But first, let’s make sure the algorithm is reasonably clear.  You are trying to parse prefix expressions, where the operator (which comes first) uniquely determines which subexpressions should be parsed next, in order to parse an expression beginning with that operator.  For a simple example, here are some first-order logic formulas in prefix notation:

formula f ::= true | false | and f1 f2 | imp f1 f2 | or f1 f2 | forall i ^ f.

The caret notation for forall is binding notation (and “i” is an individual, from another syntactic category), which LFSC supports (but which we can ignore for the discussion about C++ stacks).  A nice efficient way to parse formulas like these is to keep a stack of pending work to be done.  Each entry in the stack should hold an operator (or more efficiently, operator tag as an integer), and the number of arguments parsed so far.  Depending on how many arguments have been parsed, one either parses the next argument from the appropriate syntactic category, or else does a “reduce”, which pops the stack and increments the number at the top of the resulting stack (since we have just parsed one more subexpression for the expression that is now indicated by the top of the stack).

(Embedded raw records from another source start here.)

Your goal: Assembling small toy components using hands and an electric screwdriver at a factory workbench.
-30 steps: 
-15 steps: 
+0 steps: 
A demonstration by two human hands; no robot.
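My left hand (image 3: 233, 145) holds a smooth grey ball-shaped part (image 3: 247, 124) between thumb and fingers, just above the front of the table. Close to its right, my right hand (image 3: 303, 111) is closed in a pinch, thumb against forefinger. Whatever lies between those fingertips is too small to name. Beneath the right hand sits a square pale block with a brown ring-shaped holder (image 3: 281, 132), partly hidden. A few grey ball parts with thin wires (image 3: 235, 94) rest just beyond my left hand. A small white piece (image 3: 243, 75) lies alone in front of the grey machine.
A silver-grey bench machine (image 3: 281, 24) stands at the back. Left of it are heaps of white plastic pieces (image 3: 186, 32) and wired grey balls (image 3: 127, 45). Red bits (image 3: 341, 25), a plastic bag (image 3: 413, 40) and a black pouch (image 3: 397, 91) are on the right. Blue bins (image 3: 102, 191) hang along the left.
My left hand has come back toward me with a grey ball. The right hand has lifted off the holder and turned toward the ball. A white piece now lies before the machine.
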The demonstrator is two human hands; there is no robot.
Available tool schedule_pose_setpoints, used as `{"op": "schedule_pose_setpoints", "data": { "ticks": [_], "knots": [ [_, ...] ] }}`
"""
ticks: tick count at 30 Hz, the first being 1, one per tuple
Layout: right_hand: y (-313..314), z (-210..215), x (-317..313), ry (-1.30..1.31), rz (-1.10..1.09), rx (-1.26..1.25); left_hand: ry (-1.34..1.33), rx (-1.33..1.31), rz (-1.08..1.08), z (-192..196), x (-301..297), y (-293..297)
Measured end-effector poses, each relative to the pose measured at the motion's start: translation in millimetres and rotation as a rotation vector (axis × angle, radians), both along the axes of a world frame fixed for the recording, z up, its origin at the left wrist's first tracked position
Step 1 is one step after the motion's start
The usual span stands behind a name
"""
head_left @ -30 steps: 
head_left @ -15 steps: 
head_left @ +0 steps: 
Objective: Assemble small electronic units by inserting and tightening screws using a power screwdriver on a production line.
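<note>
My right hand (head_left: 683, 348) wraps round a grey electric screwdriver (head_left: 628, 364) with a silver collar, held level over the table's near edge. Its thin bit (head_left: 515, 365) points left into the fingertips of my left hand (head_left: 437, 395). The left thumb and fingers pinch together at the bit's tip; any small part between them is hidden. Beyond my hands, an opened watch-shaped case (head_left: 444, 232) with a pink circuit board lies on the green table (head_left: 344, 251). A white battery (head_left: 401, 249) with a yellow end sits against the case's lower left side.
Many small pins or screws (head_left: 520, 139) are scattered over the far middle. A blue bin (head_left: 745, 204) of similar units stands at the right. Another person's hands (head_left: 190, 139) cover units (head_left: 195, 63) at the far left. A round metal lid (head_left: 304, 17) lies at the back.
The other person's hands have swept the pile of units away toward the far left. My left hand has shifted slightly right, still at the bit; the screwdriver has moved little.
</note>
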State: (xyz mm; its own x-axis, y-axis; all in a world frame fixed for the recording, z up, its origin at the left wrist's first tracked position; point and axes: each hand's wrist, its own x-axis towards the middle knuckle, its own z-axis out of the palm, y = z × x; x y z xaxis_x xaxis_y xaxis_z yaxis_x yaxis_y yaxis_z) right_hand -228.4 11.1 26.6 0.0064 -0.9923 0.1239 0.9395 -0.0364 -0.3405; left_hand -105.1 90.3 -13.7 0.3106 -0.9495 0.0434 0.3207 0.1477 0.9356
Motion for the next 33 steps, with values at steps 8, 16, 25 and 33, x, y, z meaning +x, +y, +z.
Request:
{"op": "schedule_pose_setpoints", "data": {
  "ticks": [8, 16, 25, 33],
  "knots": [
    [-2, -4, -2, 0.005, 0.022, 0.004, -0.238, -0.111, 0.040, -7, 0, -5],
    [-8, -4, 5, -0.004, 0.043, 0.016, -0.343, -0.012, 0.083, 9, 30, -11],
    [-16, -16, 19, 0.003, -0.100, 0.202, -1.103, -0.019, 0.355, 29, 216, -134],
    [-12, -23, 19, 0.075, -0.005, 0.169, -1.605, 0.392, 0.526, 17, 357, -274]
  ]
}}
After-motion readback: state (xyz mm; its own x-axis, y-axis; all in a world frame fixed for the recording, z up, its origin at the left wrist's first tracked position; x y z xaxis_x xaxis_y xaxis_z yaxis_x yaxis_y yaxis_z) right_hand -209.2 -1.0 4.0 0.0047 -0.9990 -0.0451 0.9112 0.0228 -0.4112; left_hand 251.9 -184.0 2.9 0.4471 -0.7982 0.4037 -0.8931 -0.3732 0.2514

So in the end, we need stacks.  C++ has stacks: just use std::stack<int>, say, from the Standard Template Library, for your stack of ints holding the number parsed (and another for the operator tag).  So I implemented compilation from signatures to C++ code to parse proofs (and also syntactic expressions like the formulas listed above), using STL stacks.  The performance was somewhat disappointing: around 89s (wallclock) to parse a 1GB proof (averaged across three runs), on my somewhat oldish Latitude D420 laptop.  I profiled the emitted code, and found that an inordinate amount of time was going into stack operations, which seemed suspicious.  According to gprof on the unoptimized executable — and in my experience gprof’s time estimates are often unreliable, though call counts presumably are fine — something like 60% of the time was going into stack operations!  Admittedly, there are a lot of them: 1.6 billion calls to top(), for example.  But still, that was looking like an obvious optimization target.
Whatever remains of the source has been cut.